Lipid-based nanocarrier mediated CRISPR/Cas9 delivery for cancer therapy
Published in Journal of Biomaterials Science, Polymer Edition, 2023
Aisha Aziz, Urushi Rehman, Afsana Sheikh, Mohammed A. S. Abourehab, Prashant Kesharwani
Despite some advancements in recent decades, the number of individuals who die from cancer exemplifies the critical need for novel and also more efficacious alternatives. The quintessential objective of any cancer therapy is to slow tumor progression and growth by correcting mutations and coorect dysregulated expression of genes. The CRISPR/Cas9 gene editing system has been extensively used in basic cancer research, which appears to hold enormous potential in cancer targeted therapy.

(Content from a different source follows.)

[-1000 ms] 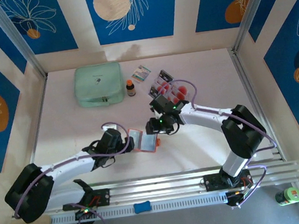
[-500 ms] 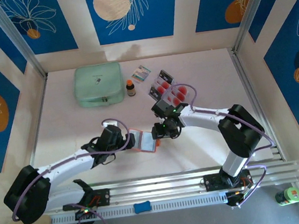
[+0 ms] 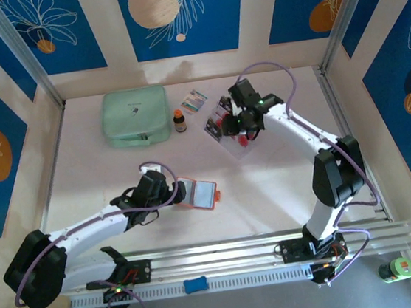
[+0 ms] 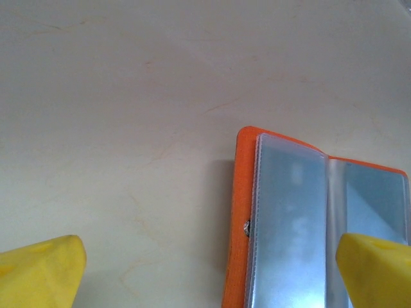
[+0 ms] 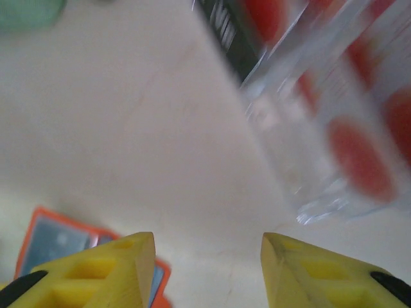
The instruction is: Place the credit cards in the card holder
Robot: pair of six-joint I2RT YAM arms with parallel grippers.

The regulation of endogenous gene expression is one potential application of the CRISPR/Cas9 system in cancer therapy. Another potential therapeutic application would be to bind dCas9 to histone proteins that participate in DNA methylation to conduct tailored ‘epigenome editing’ [18]. Acute myeloid leukemias are highly malignant neoplasms though they don’t occur frequently. They are responsible for a huge number of deaths due to cancer [19] with five-year survival rate of 24% and unclear etiology. The incidence extends with the age and the median age of diagnosis is 68 years in the US which makes the disease highly poignant [20]. A study was conducted on chronic myeloid leukemia in mice that utilized sgRNA encoding CRISPR/Cas9 plasmid. It targeted the abnormal BCR-ABL gene and thus, improved the survival rate [21].